En vertu des articles L. 4131-1 et suivants du code du travail, un travailleur peut se retirer d’une situation de travail dont il a un motif raisonnable de penser qu'elle présente un danger grave et imminent pour sa vie ou sa santé. Il doit au préalable ou simultanément alerter l’employeur de cette situation. Le retrait peut intervenir à la suite d’une information donnée par tout moyen.

L’exercice du droit de retrait est facultatif et non une obligation. En aucun cas, il ne peut être reproché à un salarié victime d’un accident du travail de ne pas s’être retiré d’une situation de travail.
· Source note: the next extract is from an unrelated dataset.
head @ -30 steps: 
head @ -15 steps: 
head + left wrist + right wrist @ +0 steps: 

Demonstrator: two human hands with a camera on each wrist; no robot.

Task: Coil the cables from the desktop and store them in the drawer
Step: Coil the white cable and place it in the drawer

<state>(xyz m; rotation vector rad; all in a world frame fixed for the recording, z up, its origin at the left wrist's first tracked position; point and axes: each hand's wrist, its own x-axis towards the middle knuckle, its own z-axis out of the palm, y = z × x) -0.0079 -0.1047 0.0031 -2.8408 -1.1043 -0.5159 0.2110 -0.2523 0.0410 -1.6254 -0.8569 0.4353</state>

L’employeur peut-il sanctionner l’exercice du droit de retrait ?
Aucune sanction ou retenue sur salaire ne peut être prise du fait de l’exercice légitime du droit de retrait. L’employeur ne peut demander au travailleur qui a fait usage de son droit de retrait de reprendre son activité dans une situation de travail où persiste un danger grave et imminent.

A contrario, si l’exercice de ce droit est manifestement abusif, une retenue sur salaire pour inexécution du contrat de travail peut être effectuée. L’exercice non fondé de ce droit ne caractérise pas l’existence d’une faute grave, mais constitue une cause réelle et sérieuse de licenciement.

Qu’est-ce qu’un danger grave et imminent ?
Est défini comme « grave » tout danger susceptible de produire un accident ou une maladie entraînant la mort ou paraissant devoir entraîner une incapacité permanente ou temporaire prolongée et comme « imminent », tout danger susceptible de se réaliser brutalement dans un délai rapproché.

Par ailleurs, l’imminence du danger suppose qu’il ne se soit pas encore réalisé mais qu’il soit susceptible de se concrétiser dans un bref délai. Il convient de souligner que cette notion n’exclut absolument pas celle de « risque à effet différé » ; ainsi, par exemple, une pathologie cancéreuse résultant d’une exposition à des substances classées comme pouvant provoquer le cancer peut se manifester après un long temps de latence mais l’exposition est bien immédiate. L’appréciation se fait donc au cas par cas.

L’exercice du droit de retrait en situation de crise
En situation de crise, les possibilités de recours à l’exercice du droit de retrait sont fortement limitées, dès lors que l’employeur a pris les mesures de prévention et de protection nécessaires, conformément aux recommandations sanitaires publiques et au plan national le cas échéant.

La prudence et la diligence de l’employeur réduisent ainsi sensiblement la légitimité de l’exercice d’un droit de retrait. A l’inverse, un employeur qui aurait fait preuve de négligence dans la mise en place d’une protection adéquate de ses salariés, ce qui implique notamment l’information et de la formation des travailleurs, s’exposerait à un exercice légitime du droit de retrait.